**WHAT YOU ARE ASKED TO DO:** Repeat the data below in full. Pictures must not be part of the copy.

**SUPPLIED DATA:**
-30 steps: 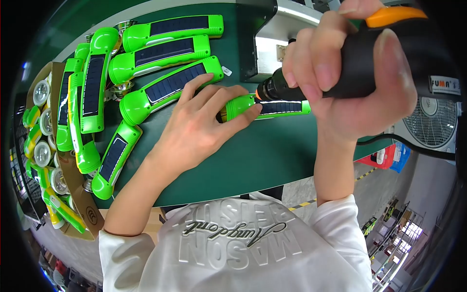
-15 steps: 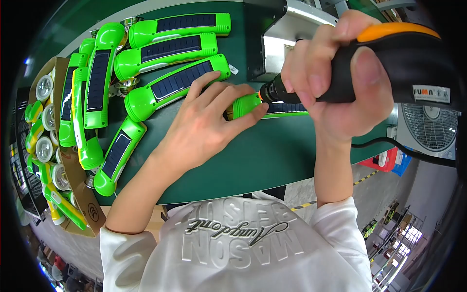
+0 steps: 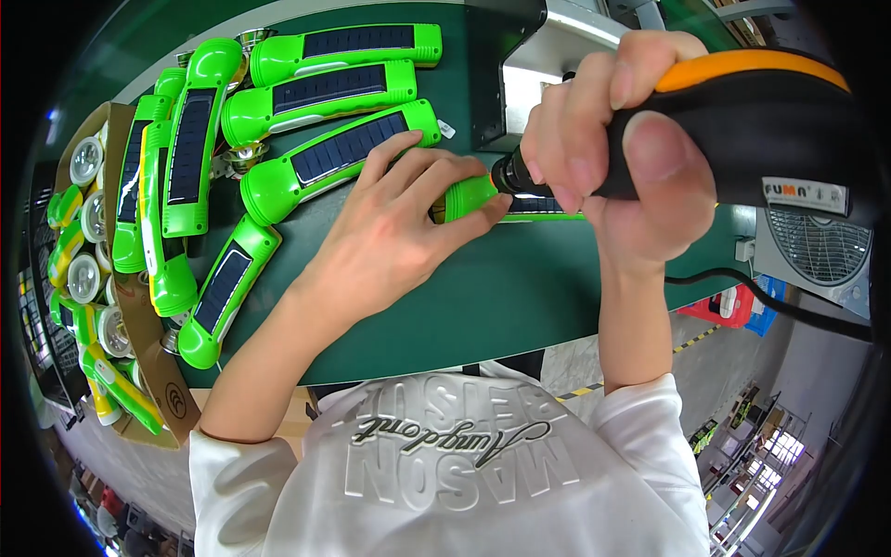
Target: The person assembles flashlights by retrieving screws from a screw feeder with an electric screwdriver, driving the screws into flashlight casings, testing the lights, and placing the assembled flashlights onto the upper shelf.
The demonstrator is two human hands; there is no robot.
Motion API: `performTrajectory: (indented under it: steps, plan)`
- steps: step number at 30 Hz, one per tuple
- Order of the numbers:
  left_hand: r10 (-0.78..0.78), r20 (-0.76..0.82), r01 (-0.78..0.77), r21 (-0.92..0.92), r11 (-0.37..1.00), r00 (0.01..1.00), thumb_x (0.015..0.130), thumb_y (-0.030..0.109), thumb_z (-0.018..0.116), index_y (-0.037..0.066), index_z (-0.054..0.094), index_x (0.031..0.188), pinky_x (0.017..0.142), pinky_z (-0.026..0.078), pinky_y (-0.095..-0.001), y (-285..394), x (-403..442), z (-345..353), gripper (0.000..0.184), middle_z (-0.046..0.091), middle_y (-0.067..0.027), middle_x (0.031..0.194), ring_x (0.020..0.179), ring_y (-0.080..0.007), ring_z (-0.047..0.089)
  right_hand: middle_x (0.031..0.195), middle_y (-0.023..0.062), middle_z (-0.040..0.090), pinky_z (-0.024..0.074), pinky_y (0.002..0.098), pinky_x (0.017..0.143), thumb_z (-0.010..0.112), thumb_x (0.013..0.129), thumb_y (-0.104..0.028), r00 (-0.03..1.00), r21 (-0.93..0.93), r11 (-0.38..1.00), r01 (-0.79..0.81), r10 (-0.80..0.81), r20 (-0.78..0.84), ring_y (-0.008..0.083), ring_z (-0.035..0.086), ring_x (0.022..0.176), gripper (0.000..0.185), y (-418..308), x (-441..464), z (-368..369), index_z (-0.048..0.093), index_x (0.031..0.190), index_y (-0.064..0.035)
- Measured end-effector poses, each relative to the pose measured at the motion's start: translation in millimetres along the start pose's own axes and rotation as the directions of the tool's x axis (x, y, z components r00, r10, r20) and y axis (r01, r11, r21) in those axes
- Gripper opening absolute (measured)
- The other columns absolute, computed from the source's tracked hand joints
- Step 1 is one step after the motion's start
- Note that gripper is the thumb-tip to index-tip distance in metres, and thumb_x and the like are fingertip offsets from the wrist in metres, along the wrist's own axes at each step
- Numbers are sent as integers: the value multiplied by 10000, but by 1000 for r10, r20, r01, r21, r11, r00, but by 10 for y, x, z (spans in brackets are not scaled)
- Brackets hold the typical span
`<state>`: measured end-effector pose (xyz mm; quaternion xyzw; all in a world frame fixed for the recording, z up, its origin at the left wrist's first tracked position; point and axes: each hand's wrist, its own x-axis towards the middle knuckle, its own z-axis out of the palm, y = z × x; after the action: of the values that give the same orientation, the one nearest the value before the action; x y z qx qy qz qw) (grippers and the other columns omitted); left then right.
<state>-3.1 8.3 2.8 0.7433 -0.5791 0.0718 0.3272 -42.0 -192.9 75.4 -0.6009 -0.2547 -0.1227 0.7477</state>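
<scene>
My left hand (image 3: 390, 223) grips the wide end of a green flashlight (image 3: 469, 199) with a dark solar panel, which lies on the green table. My right hand (image 3: 640, 158) is wrapped round a black and orange power screwdriver (image 3: 742, 130). The tool's tip meets the flashlight beside my left fingertips, and the tool and hand hide much of the panel. Behind my left hand lies another green flashlight (image 3: 348, 150), with more of them further back and to the left.
A cardboard box (image 3: 139, 325) of green, yellow and white flashlights stands at the left. Behind the tool is a metal fixture (image 3: 529, 84). A fan (image 3: 821, 246) and a black cable (image 3: 770, 292) are at the right, above a red bin (image 3: 729, 308).
The screwdriver has tilted and come lower and closer to the flashlight, with my right hand shifting left. My left hand keeps its hold. The whole view has shifted slightly.
</scene>
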Motion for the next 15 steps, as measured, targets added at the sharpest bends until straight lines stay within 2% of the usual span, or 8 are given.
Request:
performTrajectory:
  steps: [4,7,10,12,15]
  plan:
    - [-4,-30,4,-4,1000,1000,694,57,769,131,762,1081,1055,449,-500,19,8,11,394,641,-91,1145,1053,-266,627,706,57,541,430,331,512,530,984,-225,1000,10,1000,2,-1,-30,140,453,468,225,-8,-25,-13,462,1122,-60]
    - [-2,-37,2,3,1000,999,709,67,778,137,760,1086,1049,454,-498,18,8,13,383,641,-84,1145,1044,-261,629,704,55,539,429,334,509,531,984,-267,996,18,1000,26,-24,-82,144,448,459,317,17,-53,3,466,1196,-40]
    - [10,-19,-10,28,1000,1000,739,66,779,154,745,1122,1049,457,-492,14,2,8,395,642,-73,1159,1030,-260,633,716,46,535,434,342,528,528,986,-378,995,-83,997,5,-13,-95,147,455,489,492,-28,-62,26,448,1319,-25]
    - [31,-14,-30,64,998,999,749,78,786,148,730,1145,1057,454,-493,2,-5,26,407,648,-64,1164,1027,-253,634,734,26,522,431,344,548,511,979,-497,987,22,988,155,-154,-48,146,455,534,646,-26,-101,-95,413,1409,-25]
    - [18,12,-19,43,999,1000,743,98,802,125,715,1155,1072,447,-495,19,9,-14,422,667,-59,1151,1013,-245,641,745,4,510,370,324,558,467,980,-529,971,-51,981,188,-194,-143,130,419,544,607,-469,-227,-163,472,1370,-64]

**EXPECTED ANSWER:**
-30 steps: 
-15 steps: 
+0 steps: 
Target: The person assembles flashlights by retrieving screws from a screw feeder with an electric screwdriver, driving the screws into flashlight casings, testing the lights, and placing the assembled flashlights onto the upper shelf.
The demonstrator is two human hands; there is no robot.
Motion API: `performTrajectory: (indented under it: steps, plan)`
- steps: step number at 30 Hz, one per tuple
- Order of the numbers:
  left_hand: r10 (-0.78..0.78), r20 (-0.76..0.82), r01 (-0.78..0.77), r21 (-0.92..0.92), r11 (-0.37..1.00), r00 (0.01..1.00), thumb_x (0.015..0.130), thumb_y (-0.030..0.109), thumb_z (-0.018..0.116), index_y (-0.037..0.066), index_z (-0.054..0.094), index_x (0.031..0.188), pinky_x (0.017..0.142), pinky_z (-0.026..0.078), pinky_y (-0.095..-0.001), y (-285..394), x (-403..442), z (-345..353), gripper (0.000..0.184), middle_z (-0.046..0.091), middle_y (-0.067..0.027), middle_x (0.031..0.194), ring_x (0.020..0.179), ring_y (-0.080..0.007), ring_z (-0.047..0.089)
  right_hand: middle_x (0.031..0.195), middle_y (-0.023..0.062), middle_z (-0.040..0.090), pinky_z (-0.024..0.074), pinky_y (0.002..0.098), pinky_x (0.017..0.143), thumb_z (-0.010..0.112), thumb_x (0.013..0.129), thumb_y (-0.104..0.028), r00 (-0.03..1.00), r21 (-0.93..0.93), r11 (-0.38..1.00), r01 (-0.79..0.81), r10 (-0.80..0.81), r20 (-0.78..0.84), ring_y (-0.008..0.083), ring_z (-0.035..0.086), ring_x (0.022..0.176), gripper (0.000..0.185), y (-418..308), x (-441..464), z (-368..369), index_z (-0.048..0.093), index_x (0.031..0.190), index_y (-0.064..0.035)
- Measured end-effector poses, each relative to the pose measured at the motion's start: translation in millimetres along the start pose's own axes and rotation as the directions of the tool's x axis (x, y, z components r00, r10, r20) and y axis (r01, r11, r21) in those axes
- Gripper opening absolute (measured)
- The other columns absolute, computed from the source's tracked hand joints
- Step 1 is one step after the motion's start
- Note that gripper is the thumb-tip to index-tip distance in metres, and thumb_x and the like are fingertip offsets from the wrist in metres, along the wrist's own axes at each step
- Numbers are sent as integers: the value multiplied by 10000, but by 1000 for r10, r20, r01, r21, r11, r00, but by 10 for y, x, z (spans in brackets are not scaled)
- Brackets hold the typical span
`<state>`: measured end-effector pose (xyz mm; quaternion xyzw; all in a world frame fixed for the recording, z up, its origin at the left wrist's first tracked position; point and axes: each hand's wrist, its own x-axis towards the middle knuckle, its own z-axis out of the palm, y = z × x; after the action: of the values that give the same orientation, the one nearest the value before the action; x y z qx qy qz qw) (grippers and the other columns omitted); left then right.
<state>-3.1 8.3 2.8 0.7433 -0.5791 0.0718 0.3272 -42.0 -192.9 75.4 -0.6009 -0.2547 -0.1227 0.7477</state>
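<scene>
My left hand (image 3: 390, 223) grips the wide end of a green flashlight (image 3: 469, 199) with a dark solar panel, which lies on the green table. My right hand (image 3: 640, 158) is wrapped round a black and orange power screwdriver (image 3: 742, 130). The tool's tip meets the flashlight beside my left fingertips, and the tool and hand hide much of the panel. Behind my left hand lies another green flashlight (image 3: 348, 150), with more of them further back and to the left.
A cardboard box (image 3: 139, 325) of green, yellow and white flashlights stands at the left. Behind the tool is a metal fixture (image 3: 529, 84). A fan (image 3: 821, 246) and a black cable (image 3: 770, 292) are at the right, above a red bin (image 3: 729, 308).
The screwdriver has tilted and come lower and closer to the flashlight, with my right hand shifting left. My left hand keeps its hold. The whole view has shifted slightly.
</scene>
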Motion for the next 15 steps, as measured, targets added at the sharpest bends until straight lines stay within 2% of the usual span, or 8 are given.
Request:
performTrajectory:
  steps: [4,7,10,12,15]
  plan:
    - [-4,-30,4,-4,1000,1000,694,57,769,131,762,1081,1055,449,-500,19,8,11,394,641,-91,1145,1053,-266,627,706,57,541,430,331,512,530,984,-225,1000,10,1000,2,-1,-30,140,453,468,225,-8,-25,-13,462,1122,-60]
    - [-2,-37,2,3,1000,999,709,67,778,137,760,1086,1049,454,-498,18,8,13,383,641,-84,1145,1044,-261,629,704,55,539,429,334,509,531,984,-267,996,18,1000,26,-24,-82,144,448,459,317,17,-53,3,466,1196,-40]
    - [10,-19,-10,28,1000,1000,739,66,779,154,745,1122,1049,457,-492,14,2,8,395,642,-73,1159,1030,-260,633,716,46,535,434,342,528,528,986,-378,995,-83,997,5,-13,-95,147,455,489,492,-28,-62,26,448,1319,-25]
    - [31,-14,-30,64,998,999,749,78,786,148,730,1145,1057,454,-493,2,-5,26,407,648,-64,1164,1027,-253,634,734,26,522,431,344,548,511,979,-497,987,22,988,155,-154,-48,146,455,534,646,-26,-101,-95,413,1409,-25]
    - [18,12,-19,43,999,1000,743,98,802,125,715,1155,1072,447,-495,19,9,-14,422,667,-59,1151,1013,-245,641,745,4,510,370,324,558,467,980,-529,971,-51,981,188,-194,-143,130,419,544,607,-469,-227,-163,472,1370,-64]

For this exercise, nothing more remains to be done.